Size is an important factor when gathering a loose-part collection. There are a few reasons for this. Loose parts can be thought of as building blocks and whilst they do not come from the same source they are used by children to create constructions, artwork or structures. This generally relies on similarly sized pieced which can then be stacked, joined or arranged next to each other. From a safety aspect, the age of the children must be considered as younger children have more tendency to place objects on their mouths which will present choking hazard risk. From an aesthetic perspective, and this is important, since it is important to seek to make loose parts look interesting to use. Having a collection of similarly sized objects organized and arranged together does make them more intriguing and at the same time lets the children know that they all all for use for whatever project they wish to embark on.
An obvious factor however settings and households will have varying opinions on what they consider an acceptable risk when it comes to objects and materials. As mentioned above the age of the children is important in determining and acceptable size. The materials use in the loose-parts should consider whether they could change or deteriorate, and thus transform them into potentially dangerous objects over time. Wood is a good example of how over time and heavy use, breaks and splintering could occur. Allergy considerations should also be made. Could any of the objects cause rashes, or worse?
Where are the loose parts going to be used? Will environmental factors affect their condition or safety? Are the parts easy to tidy up and re-organize or could they become lost in too big an environment? Will the hard parts dropped on a hard floor create too much noise?

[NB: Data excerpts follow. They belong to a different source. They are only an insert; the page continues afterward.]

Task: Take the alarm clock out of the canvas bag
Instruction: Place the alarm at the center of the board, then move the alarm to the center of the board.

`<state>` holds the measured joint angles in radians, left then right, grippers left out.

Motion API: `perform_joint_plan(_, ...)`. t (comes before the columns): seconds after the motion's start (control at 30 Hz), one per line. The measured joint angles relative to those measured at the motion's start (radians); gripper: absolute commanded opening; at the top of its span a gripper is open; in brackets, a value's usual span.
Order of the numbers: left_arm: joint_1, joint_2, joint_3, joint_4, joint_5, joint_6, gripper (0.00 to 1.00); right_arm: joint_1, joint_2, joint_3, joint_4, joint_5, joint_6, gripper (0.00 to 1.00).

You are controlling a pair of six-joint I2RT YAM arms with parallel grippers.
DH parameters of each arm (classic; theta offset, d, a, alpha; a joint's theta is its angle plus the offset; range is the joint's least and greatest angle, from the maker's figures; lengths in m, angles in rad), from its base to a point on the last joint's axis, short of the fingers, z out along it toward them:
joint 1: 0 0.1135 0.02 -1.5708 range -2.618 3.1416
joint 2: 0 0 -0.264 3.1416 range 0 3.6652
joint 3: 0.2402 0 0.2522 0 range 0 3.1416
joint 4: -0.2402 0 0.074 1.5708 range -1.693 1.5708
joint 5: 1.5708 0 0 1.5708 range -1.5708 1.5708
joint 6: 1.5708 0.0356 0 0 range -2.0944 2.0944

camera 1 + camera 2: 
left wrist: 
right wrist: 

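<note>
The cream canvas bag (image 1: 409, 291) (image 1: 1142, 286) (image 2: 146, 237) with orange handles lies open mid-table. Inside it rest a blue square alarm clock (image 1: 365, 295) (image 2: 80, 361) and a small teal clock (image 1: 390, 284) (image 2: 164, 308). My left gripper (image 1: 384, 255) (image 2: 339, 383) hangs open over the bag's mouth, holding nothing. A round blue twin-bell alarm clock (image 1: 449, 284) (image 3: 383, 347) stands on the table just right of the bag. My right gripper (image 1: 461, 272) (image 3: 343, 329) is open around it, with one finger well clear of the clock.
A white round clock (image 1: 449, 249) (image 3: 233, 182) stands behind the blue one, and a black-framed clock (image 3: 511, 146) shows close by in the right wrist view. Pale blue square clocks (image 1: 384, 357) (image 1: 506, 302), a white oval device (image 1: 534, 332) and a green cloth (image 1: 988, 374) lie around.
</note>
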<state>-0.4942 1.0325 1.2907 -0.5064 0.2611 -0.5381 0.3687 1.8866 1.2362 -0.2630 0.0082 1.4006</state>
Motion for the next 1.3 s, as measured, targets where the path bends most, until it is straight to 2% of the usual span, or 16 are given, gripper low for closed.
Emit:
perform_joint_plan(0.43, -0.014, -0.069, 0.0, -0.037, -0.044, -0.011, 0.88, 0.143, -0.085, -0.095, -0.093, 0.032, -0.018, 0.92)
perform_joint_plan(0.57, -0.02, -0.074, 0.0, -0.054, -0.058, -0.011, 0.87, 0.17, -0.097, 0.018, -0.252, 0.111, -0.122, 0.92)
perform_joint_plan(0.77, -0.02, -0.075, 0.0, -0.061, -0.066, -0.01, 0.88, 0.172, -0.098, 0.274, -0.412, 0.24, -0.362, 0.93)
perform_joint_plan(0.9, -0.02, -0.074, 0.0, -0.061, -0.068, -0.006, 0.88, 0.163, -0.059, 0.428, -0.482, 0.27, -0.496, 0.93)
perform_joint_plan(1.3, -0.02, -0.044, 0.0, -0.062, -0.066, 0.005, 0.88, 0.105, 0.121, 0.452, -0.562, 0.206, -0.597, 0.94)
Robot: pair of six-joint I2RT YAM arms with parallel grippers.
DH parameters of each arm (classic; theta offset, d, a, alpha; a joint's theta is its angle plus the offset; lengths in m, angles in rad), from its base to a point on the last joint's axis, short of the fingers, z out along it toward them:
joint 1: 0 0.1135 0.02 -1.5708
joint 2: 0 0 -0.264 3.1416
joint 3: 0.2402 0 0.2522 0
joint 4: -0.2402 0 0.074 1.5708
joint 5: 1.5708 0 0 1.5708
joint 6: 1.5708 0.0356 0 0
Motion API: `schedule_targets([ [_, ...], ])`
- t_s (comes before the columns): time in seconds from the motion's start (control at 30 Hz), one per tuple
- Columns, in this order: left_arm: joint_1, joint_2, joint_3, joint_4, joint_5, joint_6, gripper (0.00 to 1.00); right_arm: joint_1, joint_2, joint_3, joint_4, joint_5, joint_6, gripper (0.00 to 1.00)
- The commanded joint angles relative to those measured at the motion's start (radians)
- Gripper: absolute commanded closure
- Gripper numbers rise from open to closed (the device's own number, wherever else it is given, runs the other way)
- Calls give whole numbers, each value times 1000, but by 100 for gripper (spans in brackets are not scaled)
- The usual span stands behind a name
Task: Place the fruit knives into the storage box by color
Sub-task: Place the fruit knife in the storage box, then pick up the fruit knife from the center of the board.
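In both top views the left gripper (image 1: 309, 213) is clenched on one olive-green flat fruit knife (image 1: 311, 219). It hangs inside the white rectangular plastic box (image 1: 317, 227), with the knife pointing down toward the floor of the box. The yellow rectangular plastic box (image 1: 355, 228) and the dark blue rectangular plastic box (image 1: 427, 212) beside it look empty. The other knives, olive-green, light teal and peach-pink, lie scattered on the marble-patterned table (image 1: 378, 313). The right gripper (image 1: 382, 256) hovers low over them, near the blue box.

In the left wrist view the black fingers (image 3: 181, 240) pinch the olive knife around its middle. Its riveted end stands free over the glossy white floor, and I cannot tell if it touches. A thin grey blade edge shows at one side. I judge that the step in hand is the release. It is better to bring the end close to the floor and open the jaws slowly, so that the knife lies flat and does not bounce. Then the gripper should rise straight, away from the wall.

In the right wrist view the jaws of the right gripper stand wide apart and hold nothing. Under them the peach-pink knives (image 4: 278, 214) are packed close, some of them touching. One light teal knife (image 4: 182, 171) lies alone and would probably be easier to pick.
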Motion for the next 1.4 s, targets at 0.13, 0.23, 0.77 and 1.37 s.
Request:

Looking for loose parts for collections really couldn’t be easier as if you live close to nature or frequently visit parks you will find that you are surrounded by nature’s free objects; stones, pebbles, twigs, fir cones, nuts, shells etc. If you aren’t lucky enough to benefit from nature locally then when it comes to actually buying loose parts, they are incredibly inexpensive. Your local hardware store might be a good place to start for nuts, bolts, screws, nails and a wealth of interesting objects that your child has most likely never seen. Handicraft markets are also a great source of inspiration where you will find many intricate and unusual objects. Stationary shops, haberdashery shops are also essential places to stock up on tactile items. As you show more interest in collecting, you will start to see loose parts everywhere! Larger parts will be sat waiting a new home on the side of the road, others will be awaiting disposal. One person’s waste is another person’s treasure!